Due to Orfilight’s extreme lightness, foamy feel and lightly irregular surface, patients may not perspire as much. Orfilight sticks very well, but it’s easy to take apart if needed.

Our recommendation is to use 1.6 mm (1/16 “) for fingers, 2.5 mm (1/12 “) for wrist and thumb or rest splints for wrist, 3.2 mm (1/8 “) for larger splints.

You can use Orfilight Black NS with its non-stick NS coating for dynamic splints as well.


3) Is Orfit NS suitable for pediatrics? Is it possible to mold it directly onto clothes or on hairy skin?

Orfit NS is suitable for pediatrics, you can directly mold the material on any surface. Even if it sticks slightly when you start molding, it will be easy to take apart when cooled down.

If you want to separate 2 pieces of a sticky plastic, put them back in hot water (65° C) for a while and slowly tear them apart.
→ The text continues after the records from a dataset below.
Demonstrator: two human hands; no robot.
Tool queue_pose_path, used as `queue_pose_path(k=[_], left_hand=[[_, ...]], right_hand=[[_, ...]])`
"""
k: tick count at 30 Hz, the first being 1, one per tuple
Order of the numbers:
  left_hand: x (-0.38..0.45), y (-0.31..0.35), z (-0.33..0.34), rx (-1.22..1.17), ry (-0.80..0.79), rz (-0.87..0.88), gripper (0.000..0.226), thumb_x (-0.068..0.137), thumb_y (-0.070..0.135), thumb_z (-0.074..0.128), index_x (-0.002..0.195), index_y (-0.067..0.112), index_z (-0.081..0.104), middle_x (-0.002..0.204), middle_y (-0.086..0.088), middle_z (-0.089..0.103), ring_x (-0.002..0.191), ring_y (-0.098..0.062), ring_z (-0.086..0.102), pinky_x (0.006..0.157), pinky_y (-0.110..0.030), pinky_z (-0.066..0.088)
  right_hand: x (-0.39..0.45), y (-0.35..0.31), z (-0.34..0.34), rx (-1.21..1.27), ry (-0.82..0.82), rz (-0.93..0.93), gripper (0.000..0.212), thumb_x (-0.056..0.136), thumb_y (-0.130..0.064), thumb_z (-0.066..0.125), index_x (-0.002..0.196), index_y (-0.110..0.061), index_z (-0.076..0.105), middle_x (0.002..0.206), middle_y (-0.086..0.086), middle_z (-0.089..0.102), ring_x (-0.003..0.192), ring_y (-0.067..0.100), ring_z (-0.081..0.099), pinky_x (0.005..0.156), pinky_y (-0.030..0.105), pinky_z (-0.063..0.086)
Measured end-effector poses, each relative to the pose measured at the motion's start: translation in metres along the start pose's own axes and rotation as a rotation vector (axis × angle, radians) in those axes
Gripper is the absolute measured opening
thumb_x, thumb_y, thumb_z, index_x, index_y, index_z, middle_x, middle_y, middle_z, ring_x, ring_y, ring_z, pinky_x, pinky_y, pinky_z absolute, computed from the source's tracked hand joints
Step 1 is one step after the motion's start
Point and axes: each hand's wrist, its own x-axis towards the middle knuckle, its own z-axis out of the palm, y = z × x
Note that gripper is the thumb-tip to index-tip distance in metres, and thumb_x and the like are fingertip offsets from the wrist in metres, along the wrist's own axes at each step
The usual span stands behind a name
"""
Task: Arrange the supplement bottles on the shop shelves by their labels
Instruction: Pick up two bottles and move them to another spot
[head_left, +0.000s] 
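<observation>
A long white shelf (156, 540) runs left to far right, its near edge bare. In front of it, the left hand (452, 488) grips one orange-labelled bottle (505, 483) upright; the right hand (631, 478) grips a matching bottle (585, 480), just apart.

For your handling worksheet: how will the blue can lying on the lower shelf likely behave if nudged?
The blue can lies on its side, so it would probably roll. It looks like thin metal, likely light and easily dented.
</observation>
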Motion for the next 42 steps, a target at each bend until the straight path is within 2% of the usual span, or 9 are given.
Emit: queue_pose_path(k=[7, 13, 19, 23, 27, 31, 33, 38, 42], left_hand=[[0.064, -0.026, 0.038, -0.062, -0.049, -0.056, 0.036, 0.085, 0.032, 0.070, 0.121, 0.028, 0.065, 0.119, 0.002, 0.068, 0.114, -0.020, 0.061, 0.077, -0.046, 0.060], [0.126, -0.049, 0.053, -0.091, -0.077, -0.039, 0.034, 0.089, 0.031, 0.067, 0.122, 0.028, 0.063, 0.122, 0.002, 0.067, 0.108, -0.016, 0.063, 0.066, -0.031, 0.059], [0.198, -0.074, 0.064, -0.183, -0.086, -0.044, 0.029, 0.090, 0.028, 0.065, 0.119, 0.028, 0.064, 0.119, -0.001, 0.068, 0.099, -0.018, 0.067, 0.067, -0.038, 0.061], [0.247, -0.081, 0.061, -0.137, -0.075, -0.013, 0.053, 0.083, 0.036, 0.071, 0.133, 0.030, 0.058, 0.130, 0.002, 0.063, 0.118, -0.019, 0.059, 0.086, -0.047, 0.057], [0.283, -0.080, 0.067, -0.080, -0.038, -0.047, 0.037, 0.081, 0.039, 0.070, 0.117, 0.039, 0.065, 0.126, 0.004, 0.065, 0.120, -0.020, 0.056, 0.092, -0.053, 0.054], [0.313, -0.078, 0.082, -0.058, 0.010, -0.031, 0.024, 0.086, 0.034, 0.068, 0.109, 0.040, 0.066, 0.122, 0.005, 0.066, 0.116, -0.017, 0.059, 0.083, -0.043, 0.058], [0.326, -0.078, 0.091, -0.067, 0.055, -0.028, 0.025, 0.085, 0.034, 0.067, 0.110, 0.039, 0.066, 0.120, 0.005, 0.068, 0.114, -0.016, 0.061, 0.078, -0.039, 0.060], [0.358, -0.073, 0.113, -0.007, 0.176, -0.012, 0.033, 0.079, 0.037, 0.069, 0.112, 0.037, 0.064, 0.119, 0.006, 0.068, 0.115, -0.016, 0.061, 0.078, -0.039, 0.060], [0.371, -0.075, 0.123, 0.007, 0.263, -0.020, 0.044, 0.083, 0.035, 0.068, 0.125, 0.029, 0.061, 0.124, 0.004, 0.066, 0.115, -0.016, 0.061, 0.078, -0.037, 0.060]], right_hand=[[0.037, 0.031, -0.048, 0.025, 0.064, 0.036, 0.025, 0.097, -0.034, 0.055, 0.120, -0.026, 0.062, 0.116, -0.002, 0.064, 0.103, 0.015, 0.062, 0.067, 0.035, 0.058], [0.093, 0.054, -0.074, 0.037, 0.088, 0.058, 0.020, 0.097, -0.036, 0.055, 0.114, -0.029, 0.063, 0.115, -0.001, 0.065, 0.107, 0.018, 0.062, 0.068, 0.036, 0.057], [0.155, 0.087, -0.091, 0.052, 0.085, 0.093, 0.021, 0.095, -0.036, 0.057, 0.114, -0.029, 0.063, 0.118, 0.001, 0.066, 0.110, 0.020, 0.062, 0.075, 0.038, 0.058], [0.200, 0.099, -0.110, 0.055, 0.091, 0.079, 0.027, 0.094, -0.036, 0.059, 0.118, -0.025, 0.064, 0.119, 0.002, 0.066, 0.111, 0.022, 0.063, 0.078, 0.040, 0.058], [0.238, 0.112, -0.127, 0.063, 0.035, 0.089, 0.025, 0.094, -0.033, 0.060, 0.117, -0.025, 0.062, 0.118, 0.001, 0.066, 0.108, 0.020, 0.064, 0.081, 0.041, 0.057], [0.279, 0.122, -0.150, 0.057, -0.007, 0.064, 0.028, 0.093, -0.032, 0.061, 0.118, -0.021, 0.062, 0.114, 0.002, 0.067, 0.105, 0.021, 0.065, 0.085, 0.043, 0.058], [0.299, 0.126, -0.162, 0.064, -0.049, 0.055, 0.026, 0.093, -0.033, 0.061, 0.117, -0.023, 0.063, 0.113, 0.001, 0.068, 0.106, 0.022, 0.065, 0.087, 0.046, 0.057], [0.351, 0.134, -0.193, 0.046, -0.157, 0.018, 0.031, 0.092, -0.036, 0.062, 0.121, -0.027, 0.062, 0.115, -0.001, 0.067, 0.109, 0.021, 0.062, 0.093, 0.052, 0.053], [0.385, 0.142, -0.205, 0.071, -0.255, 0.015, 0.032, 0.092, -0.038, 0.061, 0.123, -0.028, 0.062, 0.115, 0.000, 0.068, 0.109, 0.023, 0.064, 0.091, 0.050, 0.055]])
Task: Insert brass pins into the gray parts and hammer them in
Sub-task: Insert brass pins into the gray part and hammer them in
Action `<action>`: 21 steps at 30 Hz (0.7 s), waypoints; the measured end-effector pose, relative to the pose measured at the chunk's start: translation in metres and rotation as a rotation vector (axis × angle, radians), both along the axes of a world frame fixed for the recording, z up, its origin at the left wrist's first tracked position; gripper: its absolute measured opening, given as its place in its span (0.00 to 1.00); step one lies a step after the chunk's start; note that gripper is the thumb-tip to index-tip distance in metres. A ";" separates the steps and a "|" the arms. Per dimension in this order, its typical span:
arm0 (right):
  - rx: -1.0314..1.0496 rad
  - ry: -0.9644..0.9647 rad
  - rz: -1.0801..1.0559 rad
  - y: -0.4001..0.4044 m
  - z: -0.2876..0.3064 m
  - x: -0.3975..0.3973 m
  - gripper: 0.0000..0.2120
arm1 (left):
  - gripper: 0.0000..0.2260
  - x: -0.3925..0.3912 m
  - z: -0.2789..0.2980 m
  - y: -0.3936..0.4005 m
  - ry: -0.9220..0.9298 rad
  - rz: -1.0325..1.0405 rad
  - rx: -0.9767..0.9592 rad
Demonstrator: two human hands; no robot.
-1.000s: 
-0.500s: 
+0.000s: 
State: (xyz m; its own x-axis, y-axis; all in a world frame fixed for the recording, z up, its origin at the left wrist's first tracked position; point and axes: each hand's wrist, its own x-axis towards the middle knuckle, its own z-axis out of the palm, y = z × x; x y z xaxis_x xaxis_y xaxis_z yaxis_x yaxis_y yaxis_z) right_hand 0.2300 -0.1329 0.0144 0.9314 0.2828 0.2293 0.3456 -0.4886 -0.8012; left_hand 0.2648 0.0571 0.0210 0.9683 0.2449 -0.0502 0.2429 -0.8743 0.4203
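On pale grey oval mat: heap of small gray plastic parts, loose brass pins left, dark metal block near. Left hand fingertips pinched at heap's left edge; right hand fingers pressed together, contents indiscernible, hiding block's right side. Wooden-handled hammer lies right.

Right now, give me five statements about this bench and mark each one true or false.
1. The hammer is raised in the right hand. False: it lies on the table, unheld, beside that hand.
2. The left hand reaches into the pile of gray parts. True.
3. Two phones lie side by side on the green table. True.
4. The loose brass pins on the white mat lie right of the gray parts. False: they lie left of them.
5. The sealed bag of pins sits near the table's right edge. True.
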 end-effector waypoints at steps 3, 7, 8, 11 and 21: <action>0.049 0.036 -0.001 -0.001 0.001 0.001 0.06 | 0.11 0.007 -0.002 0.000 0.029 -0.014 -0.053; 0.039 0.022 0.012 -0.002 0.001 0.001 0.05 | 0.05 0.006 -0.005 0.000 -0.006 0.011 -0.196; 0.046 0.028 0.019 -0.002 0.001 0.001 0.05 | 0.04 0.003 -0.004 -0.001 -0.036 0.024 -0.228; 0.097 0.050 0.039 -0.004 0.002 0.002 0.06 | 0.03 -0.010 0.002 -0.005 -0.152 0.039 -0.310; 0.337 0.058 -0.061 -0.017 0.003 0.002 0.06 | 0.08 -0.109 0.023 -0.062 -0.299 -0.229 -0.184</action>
If 2 pieces of a non-sticky product stick to themselves, cool them off (with cold water): it is then easy to separate them.


4) Which materials become transparent at activation temperature?

Orfit Classic, Orfit NS and Aquafit NS.


5) Which materials are best for attaching metal, hinges, and/ or springs?

All our products (except Orfilight, Orfit Flex and Orfit Ease) are suitable if you want to fix something with screws or rivets, or use a hinge for larger splints.

If you want to attach a spring, our finger extension assist coil and wire and/or the Orfitube, you can choose between all products and thicknesses.

If you want to obtain something stronger, then use a material between 3.2mm (1/8”) and 4.2 mm (1/6).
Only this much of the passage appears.